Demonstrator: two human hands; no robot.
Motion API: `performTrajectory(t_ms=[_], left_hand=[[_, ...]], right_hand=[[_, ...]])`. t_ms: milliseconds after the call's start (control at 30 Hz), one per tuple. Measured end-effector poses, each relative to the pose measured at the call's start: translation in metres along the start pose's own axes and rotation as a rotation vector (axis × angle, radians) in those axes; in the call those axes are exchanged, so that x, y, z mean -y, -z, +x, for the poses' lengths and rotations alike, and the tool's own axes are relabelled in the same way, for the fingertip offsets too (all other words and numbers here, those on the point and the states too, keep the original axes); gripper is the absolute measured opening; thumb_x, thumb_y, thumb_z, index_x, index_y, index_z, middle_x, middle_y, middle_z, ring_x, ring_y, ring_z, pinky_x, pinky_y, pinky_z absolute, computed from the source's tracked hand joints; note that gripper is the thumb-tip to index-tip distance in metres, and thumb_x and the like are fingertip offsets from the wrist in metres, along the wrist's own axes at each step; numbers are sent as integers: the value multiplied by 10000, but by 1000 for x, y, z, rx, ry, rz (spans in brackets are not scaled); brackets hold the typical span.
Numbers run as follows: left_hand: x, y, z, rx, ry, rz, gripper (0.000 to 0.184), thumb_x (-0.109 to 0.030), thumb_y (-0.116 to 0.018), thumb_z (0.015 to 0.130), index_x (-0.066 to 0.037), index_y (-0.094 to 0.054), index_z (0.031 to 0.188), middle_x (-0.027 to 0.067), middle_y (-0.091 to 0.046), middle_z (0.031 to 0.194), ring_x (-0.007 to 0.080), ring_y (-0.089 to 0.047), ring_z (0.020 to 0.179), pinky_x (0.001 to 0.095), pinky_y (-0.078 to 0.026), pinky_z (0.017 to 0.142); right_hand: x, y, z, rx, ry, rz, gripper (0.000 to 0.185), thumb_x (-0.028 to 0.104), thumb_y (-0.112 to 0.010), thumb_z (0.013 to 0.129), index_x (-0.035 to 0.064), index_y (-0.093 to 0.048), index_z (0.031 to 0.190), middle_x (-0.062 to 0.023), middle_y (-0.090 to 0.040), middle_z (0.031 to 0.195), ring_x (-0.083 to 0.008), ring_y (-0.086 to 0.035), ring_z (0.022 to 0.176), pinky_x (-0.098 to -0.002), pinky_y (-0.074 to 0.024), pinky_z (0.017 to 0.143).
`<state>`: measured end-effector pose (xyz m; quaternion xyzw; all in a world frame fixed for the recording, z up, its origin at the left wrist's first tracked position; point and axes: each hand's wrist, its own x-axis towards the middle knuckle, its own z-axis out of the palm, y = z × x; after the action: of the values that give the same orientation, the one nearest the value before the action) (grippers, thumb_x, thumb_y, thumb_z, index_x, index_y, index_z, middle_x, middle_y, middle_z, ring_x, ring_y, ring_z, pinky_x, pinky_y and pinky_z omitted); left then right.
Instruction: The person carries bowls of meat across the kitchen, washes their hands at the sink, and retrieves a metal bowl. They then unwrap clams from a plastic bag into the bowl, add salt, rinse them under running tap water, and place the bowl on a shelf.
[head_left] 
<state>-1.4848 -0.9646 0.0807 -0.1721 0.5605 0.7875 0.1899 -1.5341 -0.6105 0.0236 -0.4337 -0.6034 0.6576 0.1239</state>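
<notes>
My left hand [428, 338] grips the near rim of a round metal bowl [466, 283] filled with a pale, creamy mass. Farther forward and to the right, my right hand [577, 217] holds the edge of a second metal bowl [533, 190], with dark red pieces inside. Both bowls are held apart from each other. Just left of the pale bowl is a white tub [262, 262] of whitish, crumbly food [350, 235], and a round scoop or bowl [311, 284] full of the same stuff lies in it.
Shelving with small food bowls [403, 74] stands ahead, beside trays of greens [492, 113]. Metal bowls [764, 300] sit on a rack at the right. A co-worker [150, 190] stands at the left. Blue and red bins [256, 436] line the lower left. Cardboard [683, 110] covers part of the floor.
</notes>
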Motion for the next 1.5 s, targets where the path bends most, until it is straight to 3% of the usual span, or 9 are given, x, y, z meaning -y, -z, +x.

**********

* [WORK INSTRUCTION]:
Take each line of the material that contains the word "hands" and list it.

* [RESULT OF THIS EXERCISE]:
Demonstrator: two human hands; no robot.
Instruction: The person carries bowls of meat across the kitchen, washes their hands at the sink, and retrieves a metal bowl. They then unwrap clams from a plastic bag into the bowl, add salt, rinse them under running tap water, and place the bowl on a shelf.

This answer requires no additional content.